- **WHAT YOU SHOULD DO**
Find the word "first" in the listing below, then return every line it appears in.

*** DATA SUPPLIED Section Begins ***

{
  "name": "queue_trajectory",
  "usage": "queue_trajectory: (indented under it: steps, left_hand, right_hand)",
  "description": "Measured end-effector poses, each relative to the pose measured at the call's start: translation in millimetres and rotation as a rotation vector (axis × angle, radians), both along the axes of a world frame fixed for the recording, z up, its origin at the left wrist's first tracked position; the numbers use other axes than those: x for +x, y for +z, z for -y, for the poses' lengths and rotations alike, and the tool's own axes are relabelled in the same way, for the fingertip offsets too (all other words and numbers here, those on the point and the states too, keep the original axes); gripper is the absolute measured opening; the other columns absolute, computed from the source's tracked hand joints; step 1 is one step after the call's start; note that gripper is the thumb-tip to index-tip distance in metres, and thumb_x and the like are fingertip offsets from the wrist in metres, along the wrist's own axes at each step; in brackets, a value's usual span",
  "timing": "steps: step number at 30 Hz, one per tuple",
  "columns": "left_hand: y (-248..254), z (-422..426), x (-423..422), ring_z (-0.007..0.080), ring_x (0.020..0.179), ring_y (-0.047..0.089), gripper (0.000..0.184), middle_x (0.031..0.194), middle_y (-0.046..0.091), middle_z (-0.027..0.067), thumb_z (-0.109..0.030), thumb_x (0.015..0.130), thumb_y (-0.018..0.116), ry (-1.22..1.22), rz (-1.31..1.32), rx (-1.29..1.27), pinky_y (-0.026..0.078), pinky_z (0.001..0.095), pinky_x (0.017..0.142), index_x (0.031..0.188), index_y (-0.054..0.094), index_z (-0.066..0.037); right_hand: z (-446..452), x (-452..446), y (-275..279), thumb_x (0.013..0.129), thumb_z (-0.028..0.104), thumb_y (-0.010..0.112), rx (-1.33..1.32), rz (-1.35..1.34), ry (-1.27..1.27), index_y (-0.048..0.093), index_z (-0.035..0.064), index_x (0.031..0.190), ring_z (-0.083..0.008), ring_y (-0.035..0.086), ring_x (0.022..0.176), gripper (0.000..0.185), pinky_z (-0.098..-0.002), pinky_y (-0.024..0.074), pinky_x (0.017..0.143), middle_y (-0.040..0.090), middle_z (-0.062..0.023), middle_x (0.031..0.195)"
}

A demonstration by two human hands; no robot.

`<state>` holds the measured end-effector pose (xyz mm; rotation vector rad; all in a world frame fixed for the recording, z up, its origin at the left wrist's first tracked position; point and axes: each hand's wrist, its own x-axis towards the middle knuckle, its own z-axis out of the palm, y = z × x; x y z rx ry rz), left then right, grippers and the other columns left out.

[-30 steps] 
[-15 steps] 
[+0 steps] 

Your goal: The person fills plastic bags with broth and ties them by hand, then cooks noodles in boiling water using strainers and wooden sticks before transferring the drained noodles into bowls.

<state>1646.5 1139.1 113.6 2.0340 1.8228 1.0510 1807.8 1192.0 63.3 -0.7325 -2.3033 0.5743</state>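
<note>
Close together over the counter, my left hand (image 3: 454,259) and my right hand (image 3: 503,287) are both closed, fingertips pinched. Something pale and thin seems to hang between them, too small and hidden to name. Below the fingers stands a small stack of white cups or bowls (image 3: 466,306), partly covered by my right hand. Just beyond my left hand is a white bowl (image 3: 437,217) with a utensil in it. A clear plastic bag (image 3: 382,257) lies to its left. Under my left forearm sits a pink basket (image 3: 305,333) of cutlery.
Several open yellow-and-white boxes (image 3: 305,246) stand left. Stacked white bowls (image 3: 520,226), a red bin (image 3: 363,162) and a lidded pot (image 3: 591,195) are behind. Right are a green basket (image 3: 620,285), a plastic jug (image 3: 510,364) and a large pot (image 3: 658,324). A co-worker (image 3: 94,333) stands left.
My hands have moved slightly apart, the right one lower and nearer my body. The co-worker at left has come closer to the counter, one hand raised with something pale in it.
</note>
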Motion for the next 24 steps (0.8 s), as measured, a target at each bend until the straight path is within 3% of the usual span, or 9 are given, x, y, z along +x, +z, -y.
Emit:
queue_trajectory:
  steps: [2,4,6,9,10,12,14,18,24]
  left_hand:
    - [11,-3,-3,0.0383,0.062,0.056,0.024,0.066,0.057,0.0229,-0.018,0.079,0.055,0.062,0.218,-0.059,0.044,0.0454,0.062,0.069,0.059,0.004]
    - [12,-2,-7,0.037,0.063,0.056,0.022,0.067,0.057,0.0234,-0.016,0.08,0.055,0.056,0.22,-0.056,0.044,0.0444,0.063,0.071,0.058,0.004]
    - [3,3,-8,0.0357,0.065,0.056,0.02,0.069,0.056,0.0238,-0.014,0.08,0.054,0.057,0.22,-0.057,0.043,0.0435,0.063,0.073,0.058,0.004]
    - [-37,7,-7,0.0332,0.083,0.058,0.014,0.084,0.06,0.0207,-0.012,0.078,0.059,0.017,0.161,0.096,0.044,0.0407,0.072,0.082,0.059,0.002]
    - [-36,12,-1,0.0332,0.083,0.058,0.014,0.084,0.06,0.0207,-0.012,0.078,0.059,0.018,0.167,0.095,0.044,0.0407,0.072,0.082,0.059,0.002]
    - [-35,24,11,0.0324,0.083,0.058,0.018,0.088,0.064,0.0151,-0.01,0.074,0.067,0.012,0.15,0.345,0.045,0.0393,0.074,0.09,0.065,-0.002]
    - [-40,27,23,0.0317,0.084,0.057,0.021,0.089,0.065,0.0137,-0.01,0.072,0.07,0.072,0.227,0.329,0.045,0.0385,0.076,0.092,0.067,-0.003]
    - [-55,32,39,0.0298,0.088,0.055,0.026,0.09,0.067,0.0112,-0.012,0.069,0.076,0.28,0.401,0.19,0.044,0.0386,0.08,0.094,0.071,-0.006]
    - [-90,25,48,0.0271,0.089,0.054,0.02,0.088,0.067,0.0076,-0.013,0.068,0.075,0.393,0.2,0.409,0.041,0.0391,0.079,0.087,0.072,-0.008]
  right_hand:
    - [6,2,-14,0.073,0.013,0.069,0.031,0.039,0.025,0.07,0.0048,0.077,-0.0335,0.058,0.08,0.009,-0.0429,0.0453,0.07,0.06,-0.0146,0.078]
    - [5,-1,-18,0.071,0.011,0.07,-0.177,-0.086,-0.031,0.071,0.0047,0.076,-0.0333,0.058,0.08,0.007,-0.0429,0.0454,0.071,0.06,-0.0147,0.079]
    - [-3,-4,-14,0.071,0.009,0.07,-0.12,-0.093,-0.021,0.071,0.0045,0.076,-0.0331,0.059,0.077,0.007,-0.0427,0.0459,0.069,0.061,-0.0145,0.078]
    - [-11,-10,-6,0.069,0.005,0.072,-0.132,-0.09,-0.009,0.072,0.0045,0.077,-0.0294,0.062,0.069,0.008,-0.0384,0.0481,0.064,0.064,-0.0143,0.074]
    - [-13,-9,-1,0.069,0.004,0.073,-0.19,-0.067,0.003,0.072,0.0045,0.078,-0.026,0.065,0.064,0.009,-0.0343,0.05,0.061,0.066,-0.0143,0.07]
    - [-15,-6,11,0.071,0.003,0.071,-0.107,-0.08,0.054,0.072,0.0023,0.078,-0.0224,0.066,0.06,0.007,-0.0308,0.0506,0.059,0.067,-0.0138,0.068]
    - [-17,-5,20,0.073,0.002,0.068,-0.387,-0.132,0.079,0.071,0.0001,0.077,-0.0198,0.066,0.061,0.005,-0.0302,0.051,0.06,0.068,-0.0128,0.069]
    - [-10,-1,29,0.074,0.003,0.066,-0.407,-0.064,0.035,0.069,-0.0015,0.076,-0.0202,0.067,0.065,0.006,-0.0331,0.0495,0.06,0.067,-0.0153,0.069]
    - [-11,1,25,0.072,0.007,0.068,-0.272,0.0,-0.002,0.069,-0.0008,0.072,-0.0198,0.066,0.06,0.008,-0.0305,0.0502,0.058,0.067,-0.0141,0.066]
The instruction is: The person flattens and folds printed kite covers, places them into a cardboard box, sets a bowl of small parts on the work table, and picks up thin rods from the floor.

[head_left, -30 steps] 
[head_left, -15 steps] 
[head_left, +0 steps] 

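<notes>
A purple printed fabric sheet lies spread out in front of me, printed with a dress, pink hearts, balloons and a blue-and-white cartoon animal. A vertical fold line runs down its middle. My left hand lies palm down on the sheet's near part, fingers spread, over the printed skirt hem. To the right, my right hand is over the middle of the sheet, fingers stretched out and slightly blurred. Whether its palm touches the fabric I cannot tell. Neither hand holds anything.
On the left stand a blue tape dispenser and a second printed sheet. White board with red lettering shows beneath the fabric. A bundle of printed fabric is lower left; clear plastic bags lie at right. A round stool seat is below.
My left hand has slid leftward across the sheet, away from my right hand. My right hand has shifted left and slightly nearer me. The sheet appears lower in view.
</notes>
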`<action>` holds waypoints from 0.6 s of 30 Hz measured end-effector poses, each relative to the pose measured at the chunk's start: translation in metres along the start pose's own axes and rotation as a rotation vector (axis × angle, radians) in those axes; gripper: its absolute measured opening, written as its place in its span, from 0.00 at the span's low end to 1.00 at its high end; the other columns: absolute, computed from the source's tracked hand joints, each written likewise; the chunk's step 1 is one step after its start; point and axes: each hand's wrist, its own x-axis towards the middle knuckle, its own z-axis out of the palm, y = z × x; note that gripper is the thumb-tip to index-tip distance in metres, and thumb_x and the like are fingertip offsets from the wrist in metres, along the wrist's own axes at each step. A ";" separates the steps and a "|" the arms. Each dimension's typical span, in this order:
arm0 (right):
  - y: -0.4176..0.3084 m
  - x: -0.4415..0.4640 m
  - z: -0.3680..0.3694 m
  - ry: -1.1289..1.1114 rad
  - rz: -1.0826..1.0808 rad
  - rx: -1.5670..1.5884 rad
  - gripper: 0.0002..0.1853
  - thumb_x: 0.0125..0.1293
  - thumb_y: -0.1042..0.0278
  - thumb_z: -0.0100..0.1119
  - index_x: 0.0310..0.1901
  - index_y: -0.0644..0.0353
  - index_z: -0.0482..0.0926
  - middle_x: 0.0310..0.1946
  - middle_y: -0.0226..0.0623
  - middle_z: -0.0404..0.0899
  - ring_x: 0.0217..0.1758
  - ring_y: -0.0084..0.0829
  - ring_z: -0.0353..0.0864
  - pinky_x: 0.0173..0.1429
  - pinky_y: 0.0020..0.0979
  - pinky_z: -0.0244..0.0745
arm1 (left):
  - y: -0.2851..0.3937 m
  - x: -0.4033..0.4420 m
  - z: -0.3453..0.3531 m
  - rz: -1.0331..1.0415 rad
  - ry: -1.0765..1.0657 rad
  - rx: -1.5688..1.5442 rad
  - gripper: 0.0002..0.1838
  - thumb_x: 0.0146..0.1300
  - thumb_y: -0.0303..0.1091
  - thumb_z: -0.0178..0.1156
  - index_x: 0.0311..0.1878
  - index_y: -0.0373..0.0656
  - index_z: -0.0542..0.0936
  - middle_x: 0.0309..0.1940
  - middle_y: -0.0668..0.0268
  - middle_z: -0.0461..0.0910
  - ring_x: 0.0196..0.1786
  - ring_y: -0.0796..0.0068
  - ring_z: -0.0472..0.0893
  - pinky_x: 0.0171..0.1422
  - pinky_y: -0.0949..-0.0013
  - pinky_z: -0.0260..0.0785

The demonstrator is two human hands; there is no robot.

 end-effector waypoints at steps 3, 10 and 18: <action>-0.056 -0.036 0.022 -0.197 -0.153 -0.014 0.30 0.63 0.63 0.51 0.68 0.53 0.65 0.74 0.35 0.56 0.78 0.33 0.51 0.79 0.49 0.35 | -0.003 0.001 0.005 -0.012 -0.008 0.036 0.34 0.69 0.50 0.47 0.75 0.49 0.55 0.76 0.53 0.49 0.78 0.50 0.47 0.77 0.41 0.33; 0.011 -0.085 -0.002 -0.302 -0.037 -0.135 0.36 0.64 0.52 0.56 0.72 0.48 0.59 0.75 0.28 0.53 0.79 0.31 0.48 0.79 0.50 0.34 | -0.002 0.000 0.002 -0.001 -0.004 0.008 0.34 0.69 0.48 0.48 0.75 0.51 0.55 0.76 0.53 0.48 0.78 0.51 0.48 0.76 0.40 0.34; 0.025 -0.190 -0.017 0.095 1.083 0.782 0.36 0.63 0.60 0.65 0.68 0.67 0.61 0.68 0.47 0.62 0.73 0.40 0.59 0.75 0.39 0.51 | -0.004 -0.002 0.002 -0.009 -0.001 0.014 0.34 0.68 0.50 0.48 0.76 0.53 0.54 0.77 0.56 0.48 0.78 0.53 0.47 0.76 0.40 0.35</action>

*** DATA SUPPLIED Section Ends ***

- **FINAL ANSWER**
  "description": "Measured end-effector poses, each relative to the pose measured at the call's start: translation in millimetres and rotation as a rotation vector (axis × angle, radians), both along the axes of a world frame fixed for the recording, z up, its origin at the left wrist's first tracked position; the numbers use other axes than those: x for +x, y for +z, z for -y, for the poses' lengths and rotations alike, and the tool's own axes are relabelled in the same way, for the fingertip offsets too (all other words and numbers here, those on the point and the states too, keep the original axes); gripper is the absolute measured opening; the other columns absolute, computed from the source's tracked hand joints; step 1 is one step after the call's start; note that gripper is the thumb-tip to index-tip distance in metres, and thumb_x and the like are fingertip offsets from the wrist in metres, along the wrist's own axes at each step; in brackets, a value's usual span",
`<state>` holds the measured end-effector pose (xyz mm; rotation vector rad; all in a world frame fixed for the recording, z up, its origin at the left wrist's first tracked position; point and axes: each hand's wrist, its own x-axis towards the middle knuckle, its own z-axis out of the palm, y = z × x; x y z rx ry rz), left then right, grippers and the other columns left out.

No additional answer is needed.